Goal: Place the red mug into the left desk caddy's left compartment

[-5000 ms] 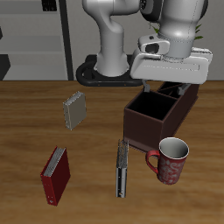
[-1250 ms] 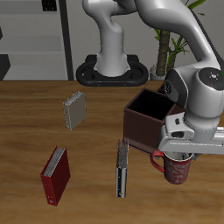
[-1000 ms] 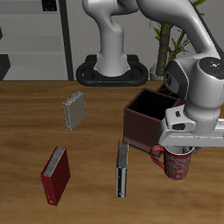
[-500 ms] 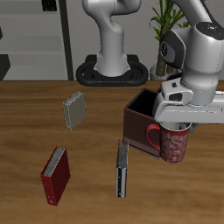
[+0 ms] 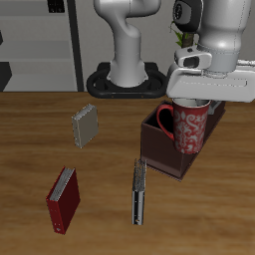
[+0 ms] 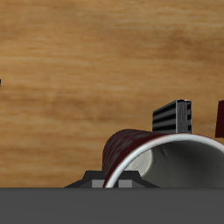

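Above the bench (image 5: 40, 159), the red mug (image 5: 191, 127) now hangs clear of the wood, lifted from beside the left desk caddy (image 5: 159, 149) to over it.

Carry has begun; lowering into the left compartment remains, I judge. 1 hand (image 5: 195, 100) pinches the mug's rim. Speckled red wall, white inside, with the loop handle facing the standing book (image 5: 139, 191).

- I see the two-finger gripper (image 5: 192, 100) clamped on the rim of the red speckled ceramic mug (image 5: 187, 126), holding it clear of the table.
- The mug hangs upright over the long dark maroon-brown open-topped caddy (image 5: 157, 151).
- A grey book (image 5: 86, 126), a red book (image 5: 63, 199) and a dark upright book (image 5: 139, 191) stand on the wooden table (image 5: 30, 139).
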Robot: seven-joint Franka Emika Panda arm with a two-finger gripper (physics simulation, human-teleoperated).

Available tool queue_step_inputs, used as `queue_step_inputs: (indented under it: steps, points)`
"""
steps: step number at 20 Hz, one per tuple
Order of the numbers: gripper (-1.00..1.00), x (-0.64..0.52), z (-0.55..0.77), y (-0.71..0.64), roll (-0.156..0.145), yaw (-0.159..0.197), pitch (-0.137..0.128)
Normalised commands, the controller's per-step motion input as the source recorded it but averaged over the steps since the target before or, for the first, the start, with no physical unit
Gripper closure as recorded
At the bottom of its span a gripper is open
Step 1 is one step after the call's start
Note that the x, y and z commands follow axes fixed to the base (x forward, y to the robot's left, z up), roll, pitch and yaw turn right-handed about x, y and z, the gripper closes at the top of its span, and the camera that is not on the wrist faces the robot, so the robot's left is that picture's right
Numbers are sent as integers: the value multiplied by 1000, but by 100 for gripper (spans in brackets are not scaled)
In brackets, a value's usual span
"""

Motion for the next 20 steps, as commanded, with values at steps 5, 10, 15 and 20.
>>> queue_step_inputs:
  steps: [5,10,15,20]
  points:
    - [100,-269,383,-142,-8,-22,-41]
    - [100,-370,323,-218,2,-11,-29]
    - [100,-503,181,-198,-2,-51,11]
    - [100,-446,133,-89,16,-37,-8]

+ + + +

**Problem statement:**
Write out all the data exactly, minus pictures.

**Result of this task:**
Goal: Place the red mug into the left desk caddy's left compartment

[-5000 ms] 
[-1250 ms] 
[-1000 ms] 
[-500 ms] 
[+0 ms] 
[+0 ms] 

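Above the bench (image 5: 40, 159), the red mug (image 5: 191, 127) now hangs clear of the wood, lifted from beside the left desk caddy (image 5: 159, 149) to over it.

Carry has begun; lowering into the left compartment remains, I judge. 1 hand (image 5: 195, 100) pinches the mug's rim. Speckled red wall, white inside, with the loop handle facing the standing book (image 5: 139, 191).

- I see the two-finger gripper (image 5: 192, 100) clamped on the rim of the red speckled ceramic mug (image 5: 187, 126), holding it clear of the table.
- The mug hangs upright over the long dark maroon-brown open-topped caddy (image 5: 157, 151).
- A grey book (image 5: 86, 126), a red book (image 5: 63, 199) and a dark upright book (image 5: 139, 191) stand on the wooden table (image 5: 30, 139).
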Robot: seven-joint Franka Emika Panda arm with a two-finger gripper (physics simulation, human-teleoperated).

Available tool queue_step_inputs, used as `queue_step_inputs: (indented under it: steps, points)`
"""
steps: step number at 20 Hz, one per tuple
Order of the numbers: gripper (-1.00..1.00), x (-0.64..0.52), z (-0.55..0.77), y (-0.71..0.64), roll (-0.156..0.145), yaw (-0.159..0.197), pitch (-0.137..0.128)
Normalised commands, the controller's per-step motion input as the source recorded it but averaged over the steps since the target before or, for the first, the start, with no physical unit
Gripper closure as recorded
At the bottom of its span a gripper is open
Step 1 is one step after the call's start
Note that the x, y and z commands follow axes fixed to the base (x forward, y to the robot's left, z up), roll, pitch and yaw turn right-handed about x, y and z, the gripper closes at the top of its span, and the camera that is not on the wrist faces the robot, so the robot's left is that picture's right
Numbers are sent as integers: the value multiplied by 1000, but by 100 for gripper (spans in brackets are not scaled)
In brackets, a value's usual span
"""

Motion for the next 20 steps, as commanded, with values at steps 5, 10, 15 and 20.
>>> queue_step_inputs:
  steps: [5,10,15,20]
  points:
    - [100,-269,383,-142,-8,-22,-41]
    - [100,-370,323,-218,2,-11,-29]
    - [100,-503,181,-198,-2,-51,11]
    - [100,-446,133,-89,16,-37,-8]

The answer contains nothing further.